The line that contains "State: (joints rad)" and all lines following it to the end of the data below: set these down exactly, and nothing besides.

START Collected material

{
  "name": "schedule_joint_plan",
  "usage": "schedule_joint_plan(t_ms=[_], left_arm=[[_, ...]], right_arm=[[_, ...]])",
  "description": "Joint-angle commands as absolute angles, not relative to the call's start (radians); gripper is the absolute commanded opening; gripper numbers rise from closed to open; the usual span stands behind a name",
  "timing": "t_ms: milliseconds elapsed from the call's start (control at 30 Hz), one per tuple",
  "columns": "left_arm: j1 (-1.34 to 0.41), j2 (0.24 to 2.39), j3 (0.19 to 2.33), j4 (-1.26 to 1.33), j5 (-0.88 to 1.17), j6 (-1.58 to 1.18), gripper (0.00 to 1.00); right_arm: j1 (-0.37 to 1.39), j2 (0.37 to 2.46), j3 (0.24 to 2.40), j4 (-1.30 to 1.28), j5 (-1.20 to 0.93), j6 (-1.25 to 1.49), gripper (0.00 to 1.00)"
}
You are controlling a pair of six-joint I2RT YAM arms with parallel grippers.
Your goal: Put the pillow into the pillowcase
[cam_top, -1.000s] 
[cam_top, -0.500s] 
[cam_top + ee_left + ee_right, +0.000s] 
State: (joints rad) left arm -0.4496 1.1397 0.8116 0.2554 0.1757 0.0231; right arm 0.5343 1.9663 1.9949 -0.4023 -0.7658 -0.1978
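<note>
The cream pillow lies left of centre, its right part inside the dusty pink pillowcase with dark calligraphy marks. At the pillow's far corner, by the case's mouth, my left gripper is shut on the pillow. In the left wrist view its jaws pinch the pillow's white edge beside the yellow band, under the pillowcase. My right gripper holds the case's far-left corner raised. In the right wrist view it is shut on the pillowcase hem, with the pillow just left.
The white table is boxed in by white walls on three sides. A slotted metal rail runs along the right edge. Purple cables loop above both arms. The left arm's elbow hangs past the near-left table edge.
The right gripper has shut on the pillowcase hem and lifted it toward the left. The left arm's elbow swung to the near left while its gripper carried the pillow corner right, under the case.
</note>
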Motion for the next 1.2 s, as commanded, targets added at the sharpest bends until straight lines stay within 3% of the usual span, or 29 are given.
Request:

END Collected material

Solution below
State: (joints rad) left arm -0.4496 1.1397 0.8116 0.2554 0.1757 0.0231; right arm 0.5343 1.9663 1.9949 -0.4023 -0.7658 -0.1978
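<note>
The cream pillow lies left of centre, its right part inside the dusty pink pillowcase with dark calligraphy marks. At the pillow's far corner, by the case's mouth, my left gripper is shut on the pillow. In the left wrist view its jaws pinch the pillow's white edge beside the yellow band, under the pillowcase. My right gripper holds the case's far-left corner raised. In the right wrist view it is shut on the pillowcase hem, with the pillow just left.
The white table is boxed in by white walls on three sides. A slotted metal rail runs along the right edge. Purple cables loop above both arms. The left arm's elbow hangs past the near-left table edge.
The right gripper has shut on the pillowcase hem and lifted it toward the left. The left arm's elbow swung to the near left while its gripper carried the pillow corner right, under the case.
</note>
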Motion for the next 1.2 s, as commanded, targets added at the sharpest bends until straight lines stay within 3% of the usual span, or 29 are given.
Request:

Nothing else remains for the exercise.